Results: A total of 141,835 admissions met the inclusion criteria, of which, 2.5% had aspergillosis. Mean age (55.4 years) and gender (male 55.5%) did not significantly differ in neutropenic patients with and without aspergillosis. AML accounted for a larger proportion of the aspergillosis group (84.3% vs 76.9%, p<0.0001). Rates of HSCT and inpatient chemotherapy were comparable in both groups. Those with aspergillosis had higher inpatient mortality (15.8% vs 7.1%, p<0.0001) and more frequently required ICU-level care (12.9% vs 5.4%, p<0.0001)

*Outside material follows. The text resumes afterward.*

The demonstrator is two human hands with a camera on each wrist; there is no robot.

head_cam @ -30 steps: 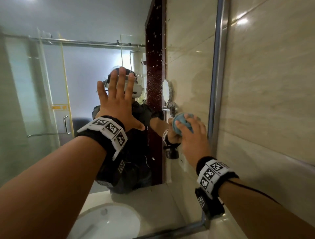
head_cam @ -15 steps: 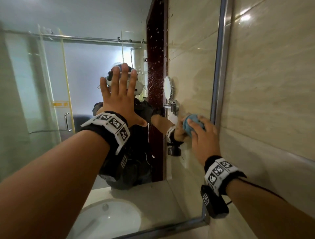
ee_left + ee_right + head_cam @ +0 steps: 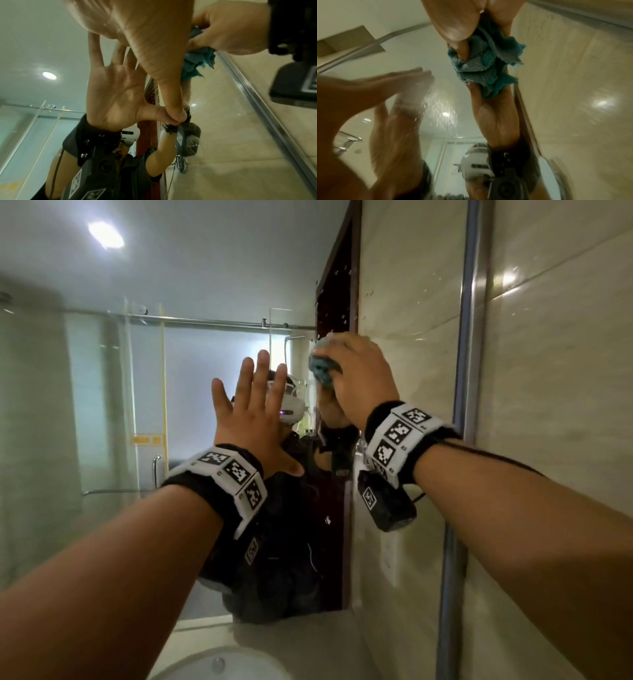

Independent risk factors for the development of aspergillosis included: Black race, receiving treatment at a teaching hospital, AML (compared to ALL) and poor nutritional status. On multivariate analysis, aspergillosis conferred an increased risk of inpatient mortality (aOR 2.57, 95% CI: 2.08-3.19, p<0.001), longer length of hospital stay by 7.4 days (95% CI: 6.0 to 8.8 days, p<0.001) and higher hospitalization costs by $37k per admission (95% CI: $29k-44k, p<0.001).

Rates of aspergillosis decreased from 2.9% in 2012 to 2.2% in 2017 (trend P=0.03). In neutropenic acute leukemia patients without aspergillosis, there has been an improvement in inpatient mortality (from 7.3% in 2012 to 6.0% in 2017, trend P <0.01), as well as, length of hospital stay (17.5 days in 2012 to 16.7 days in 2017, trend P=0.02). However, there was no significant change in mortality or resource utilization among those with aspergillosis.

Conclusions: Aspergillosis represents a significant challenge in the management of hematological malignancies. There is a delicate interplay between neutropenia and IA, with neutropenic patients more susceptible to invasive fungal infections, and IA further contributing to neutropenia. The encouraging trend in decreasing prevalence along the years is reflective of more aggressive prophylactic antifungal usage in acute leukemias, with the revised IDSA guidelines for aspergillosis being a cornerstone. However, mortality and resource utilization remain unchanged despite advances in diagnosis and treatment of aspergillosis. This data highlights the importance of prophylactic antifungals and maintaining a high index of suspicion for IA in neutropenic acute leukemia and the need of early focused treatment to improve clinical outcomes.

Disclosures: No relevant conflicts of interest to declare.